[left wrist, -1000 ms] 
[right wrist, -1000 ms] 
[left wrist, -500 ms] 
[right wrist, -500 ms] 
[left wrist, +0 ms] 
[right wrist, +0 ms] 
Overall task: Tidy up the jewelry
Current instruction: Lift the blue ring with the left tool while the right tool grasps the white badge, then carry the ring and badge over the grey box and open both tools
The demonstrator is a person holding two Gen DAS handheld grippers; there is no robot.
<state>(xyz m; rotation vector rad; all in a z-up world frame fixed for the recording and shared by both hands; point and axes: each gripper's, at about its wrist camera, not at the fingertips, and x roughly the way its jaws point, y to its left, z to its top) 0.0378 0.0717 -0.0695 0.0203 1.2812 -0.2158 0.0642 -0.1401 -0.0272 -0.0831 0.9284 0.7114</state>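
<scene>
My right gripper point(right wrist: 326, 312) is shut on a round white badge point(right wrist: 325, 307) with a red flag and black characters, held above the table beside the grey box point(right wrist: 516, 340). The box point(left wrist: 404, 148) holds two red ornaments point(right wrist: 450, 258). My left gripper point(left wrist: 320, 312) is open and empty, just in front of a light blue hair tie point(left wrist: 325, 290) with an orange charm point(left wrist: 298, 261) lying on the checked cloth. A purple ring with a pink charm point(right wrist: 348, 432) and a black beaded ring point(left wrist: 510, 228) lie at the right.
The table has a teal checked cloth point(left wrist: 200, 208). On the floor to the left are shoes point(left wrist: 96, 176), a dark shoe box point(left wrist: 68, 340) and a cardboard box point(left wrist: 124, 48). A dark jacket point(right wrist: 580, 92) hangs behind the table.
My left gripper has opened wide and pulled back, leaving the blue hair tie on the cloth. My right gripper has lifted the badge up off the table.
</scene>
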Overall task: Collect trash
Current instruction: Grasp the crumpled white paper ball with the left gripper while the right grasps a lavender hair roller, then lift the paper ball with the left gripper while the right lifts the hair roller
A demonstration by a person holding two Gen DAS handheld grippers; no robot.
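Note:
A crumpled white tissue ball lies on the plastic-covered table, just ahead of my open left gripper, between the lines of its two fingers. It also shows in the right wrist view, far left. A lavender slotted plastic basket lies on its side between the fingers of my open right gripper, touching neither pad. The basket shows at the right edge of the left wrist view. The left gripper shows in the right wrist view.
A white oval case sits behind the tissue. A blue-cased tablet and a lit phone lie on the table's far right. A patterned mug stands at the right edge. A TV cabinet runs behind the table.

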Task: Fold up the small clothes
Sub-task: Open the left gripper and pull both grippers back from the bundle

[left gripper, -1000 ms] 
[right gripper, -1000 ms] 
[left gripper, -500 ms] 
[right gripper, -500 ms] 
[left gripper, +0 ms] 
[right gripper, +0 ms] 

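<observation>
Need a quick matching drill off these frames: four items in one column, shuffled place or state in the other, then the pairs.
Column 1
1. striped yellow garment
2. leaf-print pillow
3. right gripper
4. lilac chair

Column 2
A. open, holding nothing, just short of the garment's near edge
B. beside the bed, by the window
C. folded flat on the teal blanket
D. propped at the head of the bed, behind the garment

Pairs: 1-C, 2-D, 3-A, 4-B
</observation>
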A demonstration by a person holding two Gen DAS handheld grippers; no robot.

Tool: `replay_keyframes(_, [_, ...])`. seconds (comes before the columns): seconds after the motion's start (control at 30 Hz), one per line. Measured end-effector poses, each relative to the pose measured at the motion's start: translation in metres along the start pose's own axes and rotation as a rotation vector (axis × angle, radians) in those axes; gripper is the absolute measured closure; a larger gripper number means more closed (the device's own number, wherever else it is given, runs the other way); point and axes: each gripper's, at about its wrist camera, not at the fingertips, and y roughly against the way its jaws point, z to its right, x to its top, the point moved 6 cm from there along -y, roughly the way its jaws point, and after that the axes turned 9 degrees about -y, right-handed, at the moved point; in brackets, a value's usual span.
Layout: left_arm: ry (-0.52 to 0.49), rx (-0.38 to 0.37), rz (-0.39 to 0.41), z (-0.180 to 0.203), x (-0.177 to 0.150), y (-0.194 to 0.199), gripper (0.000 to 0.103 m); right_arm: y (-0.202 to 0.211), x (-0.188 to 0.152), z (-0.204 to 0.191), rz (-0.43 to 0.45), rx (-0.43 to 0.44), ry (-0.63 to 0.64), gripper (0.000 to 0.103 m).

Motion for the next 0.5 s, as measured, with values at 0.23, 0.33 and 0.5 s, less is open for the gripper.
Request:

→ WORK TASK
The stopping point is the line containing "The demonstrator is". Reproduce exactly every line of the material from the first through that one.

→ RESPONSE AREA
[left wrist, -1000 ms] 
[right wrist, -1000 ms] 
[left wrist, -500 ms] 
[right wrist, -500 ms] 
[left wrist, +0 ms] 
[right wrist, +0 ms] 
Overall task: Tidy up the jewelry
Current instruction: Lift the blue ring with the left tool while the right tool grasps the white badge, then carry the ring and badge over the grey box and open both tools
The demonstrator is a person holding two Gen DAS handheld grippers; there is no robot.

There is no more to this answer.